[Records from a data source]
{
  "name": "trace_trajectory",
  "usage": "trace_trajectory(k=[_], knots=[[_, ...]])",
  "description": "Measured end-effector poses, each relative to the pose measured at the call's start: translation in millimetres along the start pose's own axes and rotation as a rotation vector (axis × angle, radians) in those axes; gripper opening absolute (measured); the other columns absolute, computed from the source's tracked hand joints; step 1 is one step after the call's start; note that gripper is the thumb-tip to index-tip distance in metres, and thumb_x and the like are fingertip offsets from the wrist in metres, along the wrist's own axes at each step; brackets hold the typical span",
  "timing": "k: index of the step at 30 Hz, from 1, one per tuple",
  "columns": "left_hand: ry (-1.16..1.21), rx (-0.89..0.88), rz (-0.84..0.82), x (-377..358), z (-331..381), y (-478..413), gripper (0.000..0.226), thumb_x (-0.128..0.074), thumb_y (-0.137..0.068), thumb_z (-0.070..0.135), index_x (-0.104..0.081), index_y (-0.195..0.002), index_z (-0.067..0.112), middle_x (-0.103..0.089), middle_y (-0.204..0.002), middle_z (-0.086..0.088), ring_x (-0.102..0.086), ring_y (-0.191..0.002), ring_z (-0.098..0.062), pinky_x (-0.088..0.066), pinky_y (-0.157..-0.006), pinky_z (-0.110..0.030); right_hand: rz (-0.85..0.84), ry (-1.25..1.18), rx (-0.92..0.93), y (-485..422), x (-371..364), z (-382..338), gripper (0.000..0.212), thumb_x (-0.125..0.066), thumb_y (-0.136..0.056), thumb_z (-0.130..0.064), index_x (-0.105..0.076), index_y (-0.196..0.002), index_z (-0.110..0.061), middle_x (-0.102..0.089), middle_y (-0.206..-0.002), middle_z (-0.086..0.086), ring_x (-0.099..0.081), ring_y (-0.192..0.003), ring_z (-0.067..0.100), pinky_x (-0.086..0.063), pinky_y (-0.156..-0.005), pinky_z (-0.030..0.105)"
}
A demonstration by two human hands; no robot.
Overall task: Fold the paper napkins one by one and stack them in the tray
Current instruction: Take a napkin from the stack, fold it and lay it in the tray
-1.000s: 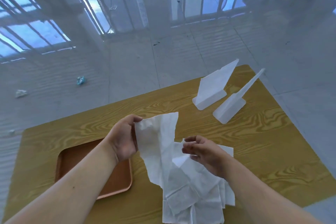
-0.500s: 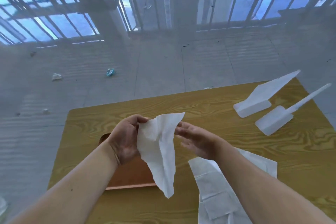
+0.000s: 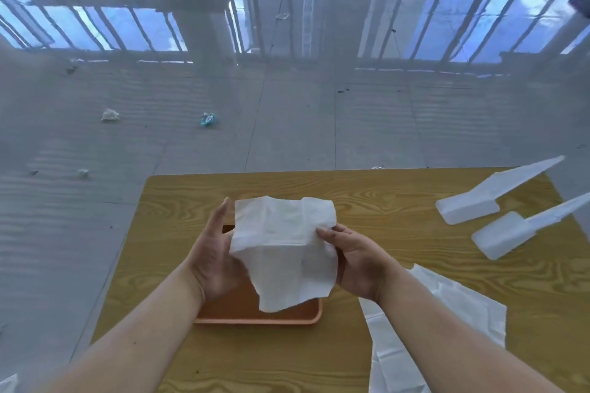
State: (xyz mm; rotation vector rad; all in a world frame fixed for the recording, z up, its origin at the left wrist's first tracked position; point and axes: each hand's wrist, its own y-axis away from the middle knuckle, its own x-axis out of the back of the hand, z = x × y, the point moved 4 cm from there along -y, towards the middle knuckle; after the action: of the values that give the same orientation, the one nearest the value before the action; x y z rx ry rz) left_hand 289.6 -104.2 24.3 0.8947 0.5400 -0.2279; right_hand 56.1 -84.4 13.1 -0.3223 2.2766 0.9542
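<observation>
Over table (image 3: 399, 201): napkin (image 3: 284, 249) between fingers (image 3: 325, 232)

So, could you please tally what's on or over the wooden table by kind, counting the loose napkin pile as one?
Held napkin: 1
Loose napkin pile: 1
Orange tray: 1
White plastic pieces: 2
Total: 5
The tray's inside is mostly hidden behind the napkin, held by the left hand and right hand.
</observation>
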Motion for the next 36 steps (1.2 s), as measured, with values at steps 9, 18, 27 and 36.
trace_trajectory(k=[9,18,27,36], knots=[[-0.296,-0.1,0.131,16.3,-11.9,2.2,0.035,-0.075,-0.093,0.019,-0.073,-0.125,0.003,-0.074,-0.123,-0.024,-0.075,-0.097,-0.03,-0.063,-0.078,-0.046,0.09,0.202,0.043,6.8,3.0,-15.4,0.065,-0.082,-0.083,-0.017,-0.055,-0.143,-0.012,-0.072,-0.127,0.016,-0.07,-0.107,0.032,-0.057,-0.091,0.05],[-0.607,-0.24,0.263,20.5,11.0,5.4,0.083,-0.085,-0.087,0.011,-0.04,-0.156,0.026,-0.082,-0.103,-0.014,-0.08,-0.095,-0.025,-0.061,-0.081,-0.032,0.357,0.71,0.167,2.5,10.3,-22.3,0.104,-0.072,-0.083,-0.009,-0.014,-0.162,-0.044,-0.067,-0.126,0.019,-0.069,-0.104,0.027,-0.057,-0.098,0.047],[-1.113,-0.397,0.411,24.2,21.3,-2.4,0.013,-0.083,-0.086,0.031,-0.075,-0.085,0.041,-0.074,-0.07,0.014,-0.059,-0.055,0.0,-0.052,-0.061,-0.031,0.51,1.36,0.262,4.1,4.3,-37.6,0.028,-0.056,-0.094,-0.016,-0.068,-0.116,-0.028,-0.07,-0.094,-0.004,-0.062,-0.071,0.01,-0.051,-0.058,0.027],[-1.309,-0.589,0.386,0.6,41.1,6.2,0.011,-0.074,-0.092,0.043,-0.068,-0.085,0.037,-0.069,-0.111,0.024,-0.062,-0.106,-0.007,-0.048,-0.089,-0.034,0.559,1.568,0.228,6.2,6.3,-44.2,0.021,-0.055,-0.093,-0.032,-0.069,-0.108,-0.027,-0.057,-0.114,-0.001,-0.044,-0.122,0.022,-0.035,-0.094,0.033]])
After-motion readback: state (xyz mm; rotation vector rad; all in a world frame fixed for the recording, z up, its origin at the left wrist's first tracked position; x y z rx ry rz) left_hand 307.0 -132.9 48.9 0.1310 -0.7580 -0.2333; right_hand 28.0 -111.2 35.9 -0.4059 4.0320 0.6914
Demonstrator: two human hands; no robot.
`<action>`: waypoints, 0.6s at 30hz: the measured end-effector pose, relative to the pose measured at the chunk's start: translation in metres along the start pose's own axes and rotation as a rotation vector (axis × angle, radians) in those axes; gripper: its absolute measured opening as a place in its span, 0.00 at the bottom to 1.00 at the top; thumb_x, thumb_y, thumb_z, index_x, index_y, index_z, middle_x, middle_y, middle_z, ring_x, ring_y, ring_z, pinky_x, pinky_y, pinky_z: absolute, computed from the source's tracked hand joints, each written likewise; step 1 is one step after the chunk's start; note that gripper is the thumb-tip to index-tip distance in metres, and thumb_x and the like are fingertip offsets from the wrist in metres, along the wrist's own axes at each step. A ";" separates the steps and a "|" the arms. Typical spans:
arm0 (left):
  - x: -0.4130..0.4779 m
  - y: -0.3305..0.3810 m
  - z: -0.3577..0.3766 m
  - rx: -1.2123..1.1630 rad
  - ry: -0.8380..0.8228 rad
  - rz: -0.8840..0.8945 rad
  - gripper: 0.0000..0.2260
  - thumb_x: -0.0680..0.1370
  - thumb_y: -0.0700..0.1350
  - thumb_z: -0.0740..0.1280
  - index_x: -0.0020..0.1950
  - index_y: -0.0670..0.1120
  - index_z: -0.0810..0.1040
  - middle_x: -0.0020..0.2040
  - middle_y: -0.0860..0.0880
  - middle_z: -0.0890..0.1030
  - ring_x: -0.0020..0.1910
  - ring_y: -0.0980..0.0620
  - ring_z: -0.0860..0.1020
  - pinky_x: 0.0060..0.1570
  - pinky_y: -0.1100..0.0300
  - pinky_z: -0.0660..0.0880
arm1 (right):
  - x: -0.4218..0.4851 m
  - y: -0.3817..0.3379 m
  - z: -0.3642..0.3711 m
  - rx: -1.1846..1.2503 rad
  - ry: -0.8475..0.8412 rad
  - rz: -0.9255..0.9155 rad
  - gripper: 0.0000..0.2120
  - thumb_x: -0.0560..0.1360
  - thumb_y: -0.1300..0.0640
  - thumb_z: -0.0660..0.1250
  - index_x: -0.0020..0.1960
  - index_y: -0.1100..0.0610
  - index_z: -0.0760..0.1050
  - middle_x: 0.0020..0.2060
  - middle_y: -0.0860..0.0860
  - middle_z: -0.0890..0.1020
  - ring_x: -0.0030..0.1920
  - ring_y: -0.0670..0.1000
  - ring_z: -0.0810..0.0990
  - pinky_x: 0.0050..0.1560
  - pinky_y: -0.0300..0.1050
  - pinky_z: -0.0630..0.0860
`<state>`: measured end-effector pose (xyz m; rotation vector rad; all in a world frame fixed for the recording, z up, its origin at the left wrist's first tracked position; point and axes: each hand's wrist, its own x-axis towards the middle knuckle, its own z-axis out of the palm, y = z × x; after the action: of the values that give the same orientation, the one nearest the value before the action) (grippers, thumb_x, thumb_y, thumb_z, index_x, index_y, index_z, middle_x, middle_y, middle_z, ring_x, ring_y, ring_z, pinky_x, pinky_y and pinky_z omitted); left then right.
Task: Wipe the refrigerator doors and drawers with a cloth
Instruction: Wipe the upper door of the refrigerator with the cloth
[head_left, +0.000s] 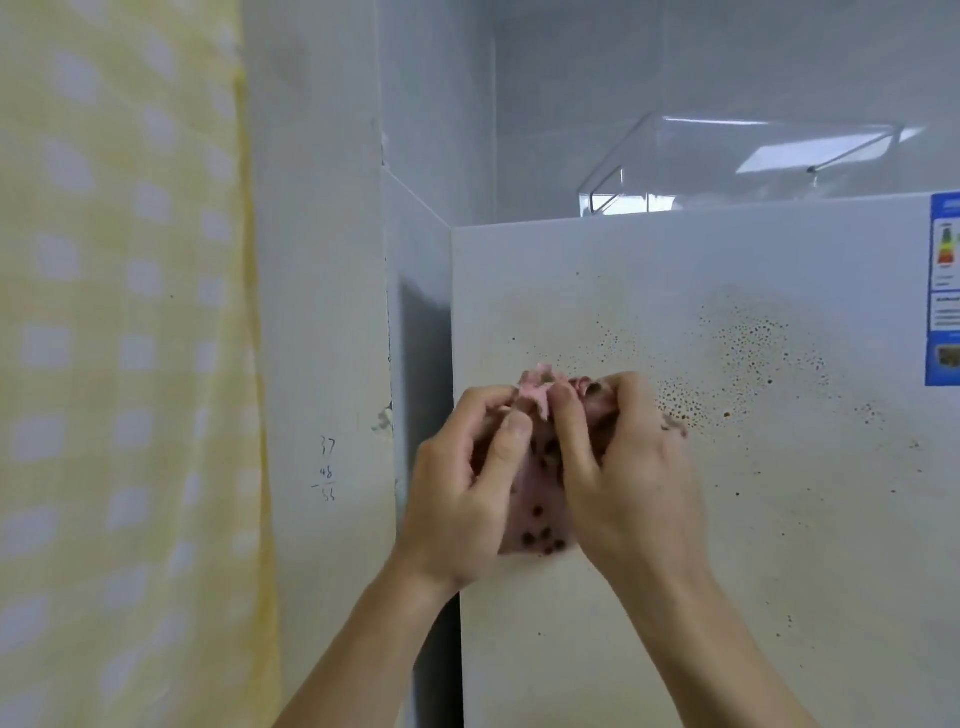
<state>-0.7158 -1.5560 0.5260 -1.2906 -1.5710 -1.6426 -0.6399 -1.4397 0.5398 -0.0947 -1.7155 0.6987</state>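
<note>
- Both gripping? Left hand (467, 483) and right hand (623, 467) curl round the soiled cloth (540, 499) at frame centre.
- Confirmed. Fold a clean face outward, then press it flat on the door (727, 545) behind; spots (753, 343) lie centre right.

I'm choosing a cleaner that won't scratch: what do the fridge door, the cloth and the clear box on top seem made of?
The refrigerator door looks like painted metal or plastic: flat, smooth, matt white, brown specks on it. The cloth is soft pink fabric, crumpled and stained. The clear box is probably acrylic: transparent, with glossy edges.
</note>
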 end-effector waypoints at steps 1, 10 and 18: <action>0.006 -0.002 -0.007 0.045 0.076 0.029 0.06 0.84 0.52 0.63 0.57 0.57 0.80 0.44 0.57 0.85 0.43 0.56 0.83 0.45 0.64 0.77 | 0.004 0.000 0.004 0.018 0.094 -0.093 0.16 0.80 0.37 0.61 0.52 0.50 0.70 0.34 0.46 0.83 0.36 0.54 0.82 0.35 0.48 0.68; 0.065 -0.050 -0.069 0.687 0.515 0.284 0.10 0.82 0.37 0.64 0.62 0.39 0.80 0.62 0.44 0.80 0.64 0.44 0.76 0.66 0.51 0.73 | 0.066 0.000 0.065 0.111 0.048 -0.407 0.36 0.74 0.68 0.71 0.71 0.51 0.53 0.32 0.44 0.74 0.28 0.53 0.75 0.30 0.43 0.69; 0.086 -0.074 -0.076 0.852 0.434 0.295 0.17 0.83 0.43 0.63 0.71 0.39 0.76 0.73 0.41 0.74 0.74 0.40 0.70 0.74 0.49 0.64 | 0.081 0.002 0.090 -0.004 0.347 -0.467 0.27 0.72 0.62 0.78 0.55 0.54 0.60 0.34 0.46 0.72 0.26 0.55 0.72 0.23 0.41 0.60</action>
<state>-0.8365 -1.5941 0.5773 -0.6124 -1.4549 -0.8193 -0.7456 -1.4394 0.5997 0.1702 -1.3367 0.3081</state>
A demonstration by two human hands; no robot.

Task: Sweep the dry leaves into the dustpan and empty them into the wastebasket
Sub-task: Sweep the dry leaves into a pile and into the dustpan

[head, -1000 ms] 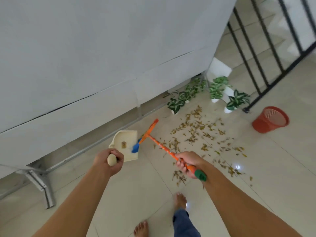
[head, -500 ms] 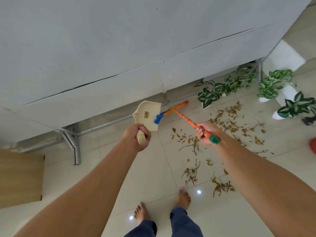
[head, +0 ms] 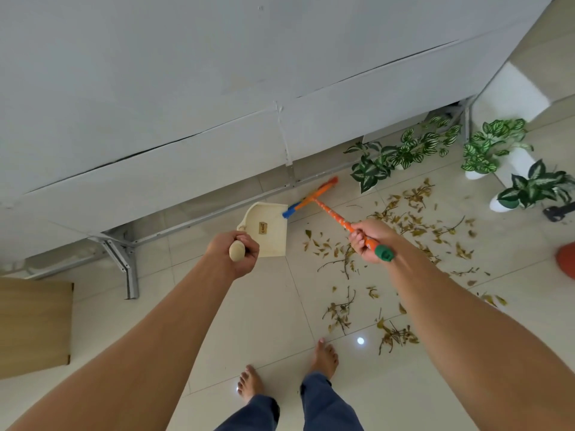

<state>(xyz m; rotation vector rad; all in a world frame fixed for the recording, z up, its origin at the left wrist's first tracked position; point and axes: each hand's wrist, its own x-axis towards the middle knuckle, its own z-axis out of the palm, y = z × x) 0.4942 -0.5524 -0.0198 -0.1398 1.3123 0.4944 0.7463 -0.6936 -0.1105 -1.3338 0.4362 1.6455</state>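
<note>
My left hand grips the wooden handle of a cream dustpan, held above the tiled floor. My right hand grips the orange broom near its green end cap; its orange and blue head lies beside the dustpan's far edge, near the wall. Dry leaves and twigs lie scattered over the tiles to the right of the dustpan, some near my bare feet. Only an edge of the red wastebasket shows at the right border.
A grey wall panel on metal brackets runs along the far side. Potted plants in white pots stand at the far right. A wooden board lies at the left. My bare feet stand on the tiles below.
The view has swung left, so the wastebasket slid from the right side to the border. Both hands keep their grips; the broom head stays beside the dustpan.
</note>
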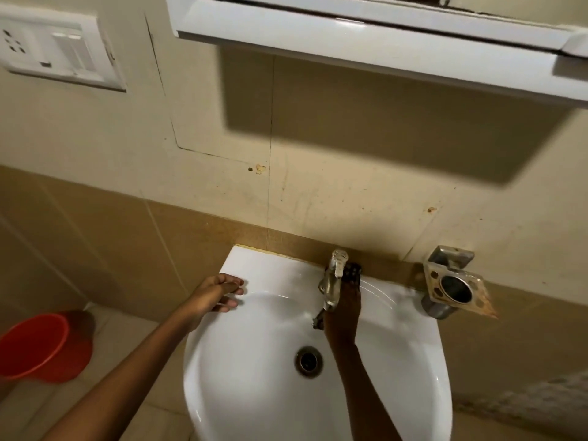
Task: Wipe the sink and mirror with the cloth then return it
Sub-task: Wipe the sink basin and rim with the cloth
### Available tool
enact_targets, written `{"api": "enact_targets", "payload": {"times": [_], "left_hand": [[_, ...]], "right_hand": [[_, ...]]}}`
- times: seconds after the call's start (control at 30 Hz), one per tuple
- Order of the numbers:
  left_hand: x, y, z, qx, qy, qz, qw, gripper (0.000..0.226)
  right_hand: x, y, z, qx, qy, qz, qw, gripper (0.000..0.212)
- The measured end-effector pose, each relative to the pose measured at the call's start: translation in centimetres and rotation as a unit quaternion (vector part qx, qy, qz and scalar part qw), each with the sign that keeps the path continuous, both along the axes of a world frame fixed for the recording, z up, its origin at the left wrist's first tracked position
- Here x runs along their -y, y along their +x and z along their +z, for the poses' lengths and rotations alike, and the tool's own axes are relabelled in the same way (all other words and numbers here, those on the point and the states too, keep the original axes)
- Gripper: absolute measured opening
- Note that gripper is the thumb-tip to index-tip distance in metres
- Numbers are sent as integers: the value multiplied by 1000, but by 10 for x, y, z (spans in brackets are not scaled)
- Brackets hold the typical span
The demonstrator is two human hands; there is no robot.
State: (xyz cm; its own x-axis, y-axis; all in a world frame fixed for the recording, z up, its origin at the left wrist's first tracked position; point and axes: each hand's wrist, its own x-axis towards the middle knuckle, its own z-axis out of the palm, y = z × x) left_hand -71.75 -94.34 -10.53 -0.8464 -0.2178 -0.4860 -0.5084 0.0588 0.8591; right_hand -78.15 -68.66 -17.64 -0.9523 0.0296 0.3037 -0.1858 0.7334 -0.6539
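A white wall-mounted sink (254,393) fills the lower middle, with a metal drain (308,361) in its bowl. A worn metal tap (332,281) stands at the back rim. My right hand (345,310) reaches past the right side of the tap and presses a dark cloth (353,271) onto the back rim; only a small part of the cloth shows beyond my fingers. My left hand (219,292) lies flat on the sink's left rim with its fingers apart and nothing in it. The white frame of the mirror cabinet (350,36) hangs above; its glass is almost out of view.
A rusty metal tumbler and brush holder (451,281) is fixed to the wall right of the sink. A red bucket (41,345) stands on the floor at the left. A white switch and socket plate (60,49) sits on the upper left wall.
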Motion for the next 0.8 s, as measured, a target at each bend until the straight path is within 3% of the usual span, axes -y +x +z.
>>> {"api": "enact_targets", "payload": {"times": [0.1,0.23,0.33,0.43,0.53,0.63,0.7,0.8], "left_hand": [[-6,-6,6,-8,4,-22,1000,18],[-6,-9,10,-22,17,-16,1000,18],[-7,-8,8,-14,14,-25,999,17],[-5,-5,5,-10,14,-20,1000,17],[5,-1,8,-16,11,-2,1000,16],[23,5,10,-27,14,31,999,16],[34,10,9,-32,19,59,998,17],[49,18,5,-29,1,78,997,15]], "right_hand": [[-13,9,-1,24,6,18,1000,42],[-3,39,-30,-24,25,0,999,49],[24,54,-32,57,42,83,994,50],[50,30,-28,30,88,116,989,66],[74,-3,-11,118,97,52,987,62],[107,-10,-7,68,115,-46,990,48],[138,-3,-3,42,98,3,994,45],[185,11,0,80,123,137,980,48]]}}
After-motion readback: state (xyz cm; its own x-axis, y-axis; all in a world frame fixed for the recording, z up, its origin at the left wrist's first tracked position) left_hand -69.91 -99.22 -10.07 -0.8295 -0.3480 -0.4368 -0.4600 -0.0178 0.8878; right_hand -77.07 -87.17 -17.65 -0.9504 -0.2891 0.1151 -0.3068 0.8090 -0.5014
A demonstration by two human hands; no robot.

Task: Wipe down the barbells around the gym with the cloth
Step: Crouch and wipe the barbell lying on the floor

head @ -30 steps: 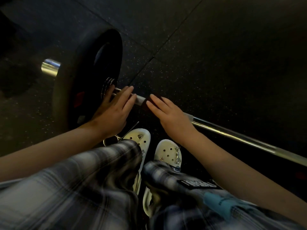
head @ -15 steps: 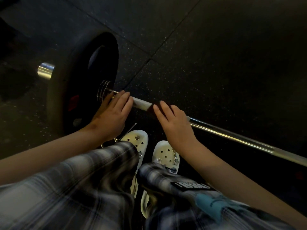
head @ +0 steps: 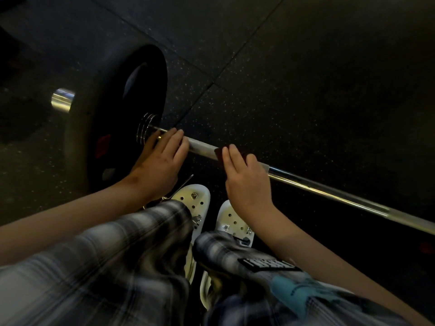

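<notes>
GYM FLOOR: A person crouches over a barbell (head: 329, 191) lying on the speckled rubber floor (head: 306, 78), partway through wiping it down. The bar runs from a black weight plate (head: 153, 74) at the left, past the toes of two white clogs (head: 195, 198), and out of the picture at the lower right. The left hand (head: 160, 161) rests on the bar just beside the ringed collar (head: 144, 128), apparently to stop the bar rolling under the rubbing. Its grip is loose, the fingers laid nearly straight over the top of the steel and closed on nothing. The right hand (head: 247, 182) works a little further along, with a short pale stretch of bar bare between the two. Beneath its fingers (head: 231, 156) lies a dark cloth (head: 218, 152), pressed against the bar and showing only at its edges in the dim light. The thumb is hidden behind the hand, so it cannot be told whether this grip closes round the bar or merely presses from above. Both forearms reach down and forward over knees in plaid trousers (head: 131, 243), the wrists roughly level with the bar. The long shiny stretch to the right looks like the part left to wipe
</notes>
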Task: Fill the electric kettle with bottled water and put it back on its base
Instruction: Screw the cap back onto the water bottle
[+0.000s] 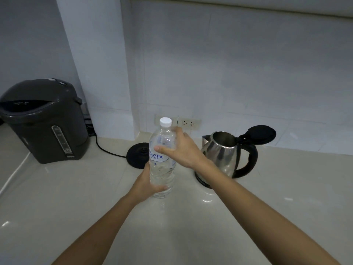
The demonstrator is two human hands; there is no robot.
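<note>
A clear plastic water bottle (162, 169) with a white cap (165, 121) stands upright on the counter, cap on. My left hand (147, 185) grips its lower part. My right hand (181, 148) wraps around its upper part, just below the neck. To the right stands a steel electric kettle (221, 152) with a black handle, off its base, its black lid (260, 134) flipped open. The round black base (138, 153) lies behind the bottle on the left, partly hidden by it.
A large dark grey hot-water dispenser (44, 119) stands at the left. A black cord (107, 150) runs from the base toward the wall. Wall sockets (190, 123) sit behind the bottle. The pale counter (191, 217) extends toward me; a white cable (13, 175) lies at the far left.
</note>
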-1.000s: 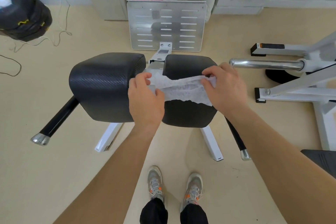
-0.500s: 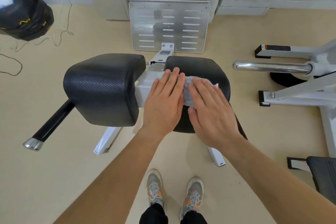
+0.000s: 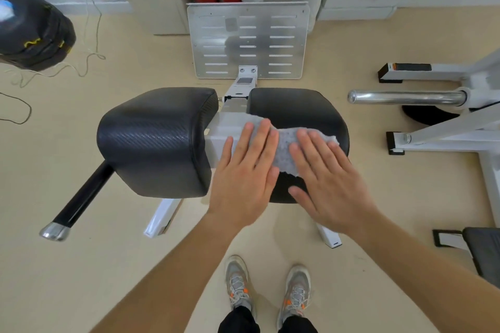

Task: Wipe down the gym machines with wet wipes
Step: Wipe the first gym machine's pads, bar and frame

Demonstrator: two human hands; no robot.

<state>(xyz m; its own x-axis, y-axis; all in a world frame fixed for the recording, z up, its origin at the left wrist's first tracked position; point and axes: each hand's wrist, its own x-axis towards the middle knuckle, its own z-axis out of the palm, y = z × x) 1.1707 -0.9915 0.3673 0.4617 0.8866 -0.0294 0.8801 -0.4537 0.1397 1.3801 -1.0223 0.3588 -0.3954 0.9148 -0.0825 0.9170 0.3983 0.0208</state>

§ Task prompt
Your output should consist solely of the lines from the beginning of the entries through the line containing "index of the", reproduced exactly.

§ The completed task
{
  "name": "trace_trajectory",
  "usage": "trace_trajectory(k=[_], knots=[[_, ...]])",
  "description": "Measured end-effector poses, each relative to the pose measured at the call's start: translation in millimetres along the start pose's own axes and rotation as a rotation vector (axis × angle, radians) in those axes; gripper opening absolute (measured); the other columns absolute, computed from the source's tracked hand joints; step 1 is one step after the call's start; note that gripper is the thumb-tip to index-tip distance in metres, and thumb_x and the like are fingertip offsets from the wrist in metres, along the wrist's own axes at each step; brackets hold the typical span",
  "timing": "k: index of the step at 30 Hz, from 1, one per tuple",

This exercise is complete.